» WHAT YOU ARE ASKED TO DO: Below are records to be output exactly, every one of them.

» Data extracted from a collection:

......

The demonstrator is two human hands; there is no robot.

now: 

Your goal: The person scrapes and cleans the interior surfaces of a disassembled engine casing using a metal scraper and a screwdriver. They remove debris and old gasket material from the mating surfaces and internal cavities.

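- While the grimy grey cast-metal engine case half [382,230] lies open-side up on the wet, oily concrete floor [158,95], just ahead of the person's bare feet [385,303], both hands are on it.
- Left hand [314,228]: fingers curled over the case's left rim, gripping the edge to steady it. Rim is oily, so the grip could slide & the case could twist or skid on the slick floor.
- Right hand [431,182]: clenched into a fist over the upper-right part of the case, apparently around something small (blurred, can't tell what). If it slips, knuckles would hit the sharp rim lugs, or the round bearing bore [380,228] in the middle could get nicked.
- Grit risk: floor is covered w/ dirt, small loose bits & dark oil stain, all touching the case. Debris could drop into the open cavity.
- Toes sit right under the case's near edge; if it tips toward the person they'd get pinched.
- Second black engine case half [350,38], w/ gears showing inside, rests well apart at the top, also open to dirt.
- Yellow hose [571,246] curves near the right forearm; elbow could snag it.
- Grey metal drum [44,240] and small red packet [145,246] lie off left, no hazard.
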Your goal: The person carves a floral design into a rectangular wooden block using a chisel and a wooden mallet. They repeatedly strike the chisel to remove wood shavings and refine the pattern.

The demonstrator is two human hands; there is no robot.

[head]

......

» RESPONSE:
The demonstrator is two human hands; there is no robot.

now: 

Your goal: The person scrapes and cleans the interior surfaces of a disassembled engine casing using a metal scraper and a screwdriver. They remove debris and old gasket material from the mating surfaces and internal cavities.

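- While the grimy grey cast-metal engine case half [382,230] lies open-side up on the wet, oily concrete floor [158,95], just ahead of the person's bare feet [385,303], both hands are on it.
- Left hand [314,228]: fingers curled over the case's left rim, gripping the edge to steady it. Rim is oily, so the grip could slide & the case could twist or skid on the slick floor.
- Right hand [431,182]: clenched into a fist over the upper-right part of the case, apparently around something small (blurred, can't tell what). If it slips, knuckles would hit the sharp rim lugs, or the round bearing bore [380,228] in the middle could get nicked.
- Grit risk: floor is covered w/ dirt, small loose bits & dark oil stain, all touching the case. Debris could drop into the open cavity.
- Toes sit right under the case's near edge; if it tips toward the person they'd get pinched.
- Second black engine case half [350,38], w/ gears showing inside, rests well apart at the top, also open to dirt.
- Yellow hose [571,246] curves near the right forearm; elbow could snag it.
- Grey metal drum [44,240] and small red packet [145,246] lie off left, no hazard.
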Your goal: The person carves a floral design into a rectangular wooden block using a chisel and a wooden mallet. They repeatedly strike the chisel to remove wood shavings and refine the pattern.

The demonstrator is two human hands; there is no robot.

[head]

What needed an answer now has one.